| Required action |
Go through the data and copy each line where the word "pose" shows up.

| Data excerpt |
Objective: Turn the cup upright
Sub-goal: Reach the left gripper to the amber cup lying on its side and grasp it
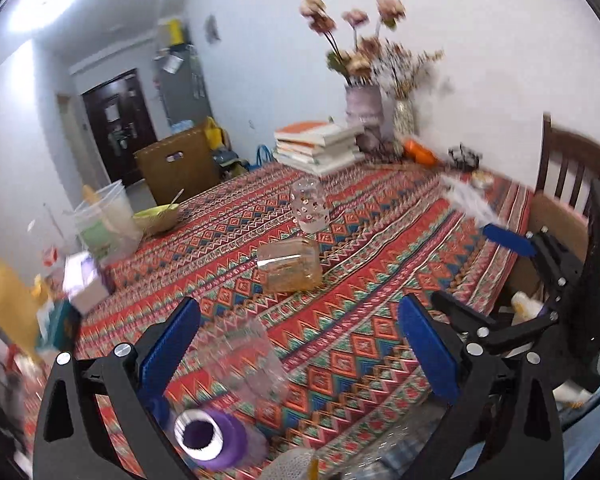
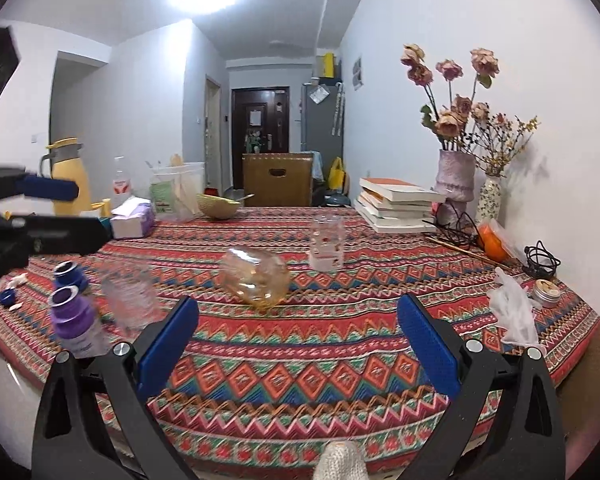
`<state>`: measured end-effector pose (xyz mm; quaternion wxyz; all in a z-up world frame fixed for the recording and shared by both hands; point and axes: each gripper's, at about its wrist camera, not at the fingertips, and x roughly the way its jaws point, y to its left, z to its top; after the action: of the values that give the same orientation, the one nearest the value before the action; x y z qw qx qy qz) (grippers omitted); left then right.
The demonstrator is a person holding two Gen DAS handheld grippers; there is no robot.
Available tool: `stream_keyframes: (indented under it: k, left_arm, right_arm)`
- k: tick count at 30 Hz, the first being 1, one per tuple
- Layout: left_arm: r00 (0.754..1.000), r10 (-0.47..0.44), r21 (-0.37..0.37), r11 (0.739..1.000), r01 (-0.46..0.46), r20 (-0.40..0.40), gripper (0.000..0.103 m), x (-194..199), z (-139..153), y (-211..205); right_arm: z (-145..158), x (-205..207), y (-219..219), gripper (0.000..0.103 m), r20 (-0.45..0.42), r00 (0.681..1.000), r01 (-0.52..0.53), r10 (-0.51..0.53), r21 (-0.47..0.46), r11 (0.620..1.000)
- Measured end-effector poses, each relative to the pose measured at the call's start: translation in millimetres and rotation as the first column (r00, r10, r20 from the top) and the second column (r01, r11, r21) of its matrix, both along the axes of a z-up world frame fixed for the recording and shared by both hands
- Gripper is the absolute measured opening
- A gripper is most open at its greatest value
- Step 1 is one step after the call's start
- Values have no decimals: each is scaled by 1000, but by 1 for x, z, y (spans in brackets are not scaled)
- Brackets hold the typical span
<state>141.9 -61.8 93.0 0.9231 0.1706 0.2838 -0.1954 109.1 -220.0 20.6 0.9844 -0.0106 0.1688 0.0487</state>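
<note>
An amber glass cup point(image 1: 290, 266) lies on its side in the middle of the patterned tablecloth; it also shows in the right wrist view point(image 2: 256, 276). A clear cup with small flower prints point(image 1: 309, 207) stands mouth down behind it, also in the right wrist view point(image 2: 327, 246). A blurred clear cup point(image 1: 246, 356) sits near my left gripper point(image 1: 298, 320), which is open and empty above the cloth. My right gripper point(image 2: 298, 318) is open and empty, short of the amber cup. The left gripper also shows at the left edge of the right wrist view point(image 2: 64, 212).
A purple-capped bottle point(image 2: 74, 318) and a blue-capped one point(image 2: 68, 274) stand at front left. Books point(image 2: 396, 204), flower vases point(image 2: 456, 176), a tissue box point(image 2: 132, 220), a yellow bowl point(image 2: 218, 206), a crumpled plastic bag point(image 2: 514, 312) and a small tin point(image 2: 546, 292) ring the table point(image 2: 340, 368).
</note>
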Motion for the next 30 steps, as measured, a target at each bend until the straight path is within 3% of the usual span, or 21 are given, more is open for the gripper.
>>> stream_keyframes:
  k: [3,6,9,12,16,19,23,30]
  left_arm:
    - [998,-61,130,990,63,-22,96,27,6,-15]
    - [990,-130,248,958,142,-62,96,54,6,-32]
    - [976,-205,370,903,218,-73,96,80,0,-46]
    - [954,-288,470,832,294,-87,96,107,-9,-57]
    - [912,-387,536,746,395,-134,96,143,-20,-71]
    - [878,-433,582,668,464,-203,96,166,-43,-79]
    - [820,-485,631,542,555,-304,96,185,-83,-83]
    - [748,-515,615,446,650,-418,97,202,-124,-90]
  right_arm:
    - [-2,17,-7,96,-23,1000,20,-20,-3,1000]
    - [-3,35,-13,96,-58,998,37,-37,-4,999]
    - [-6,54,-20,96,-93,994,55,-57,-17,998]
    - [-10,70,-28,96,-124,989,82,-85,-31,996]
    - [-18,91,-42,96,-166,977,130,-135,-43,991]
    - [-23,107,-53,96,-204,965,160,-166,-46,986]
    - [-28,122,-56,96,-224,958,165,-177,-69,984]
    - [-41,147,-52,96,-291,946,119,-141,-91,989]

| Exercise solution |
`<state>`: measured end-effector pose (xyz mm; quaternion wxyz; all in a z-up world frame fixed for the recording and shared by both hands; point and axes: each gripper's, at about its wrist camera, not at the fingertips, and x roughly the way its jaws point, y to its left, z to its top; after the action: of the values that give the same orientation, the one nearest the value before the action; x y z qw qx qy qz) (grippers omitted); left then right.
- Measured end-effector poses, each relative to the pose measured at the call's start: translation in millimetres and rotation as the first column (r00, r10, r20 from the top) and the second column (r01, r11, r21) of its matrix, both along the axes of a z-up world frame fixed for the recording and shared by both hands

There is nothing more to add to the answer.